## EXERCISE GOAL
Please give the listing again, word for word, with nothing left out.

## SOURCE DATA
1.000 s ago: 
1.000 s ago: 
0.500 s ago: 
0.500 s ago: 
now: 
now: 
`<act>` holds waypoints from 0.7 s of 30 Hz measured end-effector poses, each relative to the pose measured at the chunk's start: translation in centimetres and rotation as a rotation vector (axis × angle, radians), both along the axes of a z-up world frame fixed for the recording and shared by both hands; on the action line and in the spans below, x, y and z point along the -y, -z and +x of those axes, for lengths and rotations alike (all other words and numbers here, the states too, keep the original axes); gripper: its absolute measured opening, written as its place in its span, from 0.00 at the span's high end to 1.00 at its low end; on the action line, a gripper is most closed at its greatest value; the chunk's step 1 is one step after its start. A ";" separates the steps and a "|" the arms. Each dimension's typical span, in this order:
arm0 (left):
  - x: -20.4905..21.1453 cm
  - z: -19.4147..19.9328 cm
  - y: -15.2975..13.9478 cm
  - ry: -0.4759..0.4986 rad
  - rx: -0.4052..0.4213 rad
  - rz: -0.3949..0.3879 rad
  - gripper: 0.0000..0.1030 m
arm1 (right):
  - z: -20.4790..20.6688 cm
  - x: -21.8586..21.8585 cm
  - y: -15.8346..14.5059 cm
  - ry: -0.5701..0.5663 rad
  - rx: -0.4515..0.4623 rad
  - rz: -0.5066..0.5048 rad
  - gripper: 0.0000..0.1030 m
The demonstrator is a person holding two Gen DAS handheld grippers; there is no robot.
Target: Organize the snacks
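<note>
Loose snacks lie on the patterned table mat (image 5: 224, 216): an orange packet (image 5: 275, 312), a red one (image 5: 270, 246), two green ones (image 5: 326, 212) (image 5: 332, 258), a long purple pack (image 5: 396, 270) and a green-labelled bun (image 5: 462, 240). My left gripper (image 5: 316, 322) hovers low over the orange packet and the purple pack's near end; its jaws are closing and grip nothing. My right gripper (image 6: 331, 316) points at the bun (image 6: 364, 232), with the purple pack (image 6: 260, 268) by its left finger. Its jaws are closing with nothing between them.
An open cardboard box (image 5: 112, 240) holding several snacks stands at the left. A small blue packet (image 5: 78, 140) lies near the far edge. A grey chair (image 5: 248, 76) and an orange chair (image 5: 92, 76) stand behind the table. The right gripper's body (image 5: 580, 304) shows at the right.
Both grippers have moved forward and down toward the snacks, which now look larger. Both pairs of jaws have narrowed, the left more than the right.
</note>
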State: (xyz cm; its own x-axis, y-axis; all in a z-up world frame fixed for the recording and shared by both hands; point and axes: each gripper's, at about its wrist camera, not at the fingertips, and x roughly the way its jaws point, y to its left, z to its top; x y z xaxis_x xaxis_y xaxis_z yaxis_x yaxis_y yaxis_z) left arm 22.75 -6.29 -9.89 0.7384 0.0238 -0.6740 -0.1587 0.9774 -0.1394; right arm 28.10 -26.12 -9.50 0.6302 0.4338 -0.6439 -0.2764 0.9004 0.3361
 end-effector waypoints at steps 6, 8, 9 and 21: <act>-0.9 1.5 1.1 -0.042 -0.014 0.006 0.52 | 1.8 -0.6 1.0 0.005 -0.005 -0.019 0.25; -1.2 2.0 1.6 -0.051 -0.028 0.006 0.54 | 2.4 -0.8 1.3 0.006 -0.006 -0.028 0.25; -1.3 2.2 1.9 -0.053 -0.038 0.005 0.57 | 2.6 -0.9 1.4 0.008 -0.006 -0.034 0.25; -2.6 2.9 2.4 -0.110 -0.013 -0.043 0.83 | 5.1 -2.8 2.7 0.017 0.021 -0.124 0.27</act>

## RESPONSE TO THIS TASK
1.000 s ago: 
1.000 s ago: 
0.500 s ago: 
0.500 s ago: 
now: 
now: 
`<act>` holds waypoints from 0.7 s of 30 Hz measured end-effector poses, each relative to the pose measured at the chunk's start: translation in centimetres and rotation as a rotation vector (axis × angle, radians), both along the axes of a z-up world frame fixed for the recording and shared by both hands; on the action line and in the spans below, x, y and z point along the -y, -z and +x of those axes, for lengths and rotations alike (all other words and numbers here, the states too, keep the original axes); gripper: its absolute measured opening, written as its place in its span, from 0.00 at the span's high end to 1.00 at its low end; on the action line, a gripper is most closed at its greatest value; the chunk's step 1 is one step after its start. A ";" separates the steps and a "|" the arms. Each dimension's typical span, in this order:
arm0 (left):
  - x: -20.4905..21.1453 cm
  - z: -19.4147..19.9328 cm
  - y: -15.2975..13.9478 cm
  - ry: -0.4759..0.4986 rad
  - rx: -0.4052..0.4213 rad
  - rz: -0.3949..0.3879 rad
  - gripper: 0.0000..0.1030 m
arm1 (right):
  - z: -20.4790..20.6688 cm
  - x: -21.8586..21.8585 cm
  - y: -15.8346..14.5059 cm
  - ry: -0.5701..0.5663 rad
  - rx: -0.4515..0.4623 rad
  - rz: -0.5066..0.5048 rad
  - gripper: 0.0000..0.1030 m
The demonstrator is a person holding two Gen DAS handheld grippers; there is no robot.
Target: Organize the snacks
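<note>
Loose snacks lie on the patterned table mat (image 5: 224, 216): an orange packet (image 5: 275, 312), a red one (image 5: 270, 246), two green ones (image 5: 326, 212) (image 5: 332, 258), a long purple pack (image 5: 396, 270) and a green-labelled bun (image 5: 462, 240). My left gripper (image 5: 316, 322) hovers low over the orange packet and the purple pack's near end; its jaws are closing and grip nothing. My right gripper (image 6: 331, 316) points at the bun (image 6: 364, 232), with the purple pack (image 6: 260, 268) by its left finger. Its jaws are closing with nothing between them.
An open cardboard box (image 5: 112, 240) holding several snacks stands at the left. A small blue packet (image 5: 78, 140) lies near the far edge. A grey chair (image 5: 248, 76) and an orange chair (image 5: 92, 76) stand behind the table. The right gripper's body (image 5: 580, 304) shows at the right.
Both grippers have moved forward and down toward the snacks, which now look larger. Both pairs of jaws have narrowed, the left more than the right.
</note>
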State: (xyz cm; its own x-axis, y-axis; all in a z-up world frame fixed for the recording and shared by both hands; point and axes: each gripper's, at about its wrist camera, not at the fingertips, and x roughly the way its jaws point, y to its left, z to its top; x y z xaxis_x xaxis_y xaxis_z yaxis_x yaxis_y yaxis_z) left arm 22.75 -6.29 -9.89 0.7384 0.0238 -0.6740 -0.1587 0.9774 -0.1394; right arm 28.10 -26.12 -9.50 0.6302 0.4338 -0.6439 -0.2764 0.9004 0.3361
 end-effector waypoints at steps 6, 8, 9 and 21: <act>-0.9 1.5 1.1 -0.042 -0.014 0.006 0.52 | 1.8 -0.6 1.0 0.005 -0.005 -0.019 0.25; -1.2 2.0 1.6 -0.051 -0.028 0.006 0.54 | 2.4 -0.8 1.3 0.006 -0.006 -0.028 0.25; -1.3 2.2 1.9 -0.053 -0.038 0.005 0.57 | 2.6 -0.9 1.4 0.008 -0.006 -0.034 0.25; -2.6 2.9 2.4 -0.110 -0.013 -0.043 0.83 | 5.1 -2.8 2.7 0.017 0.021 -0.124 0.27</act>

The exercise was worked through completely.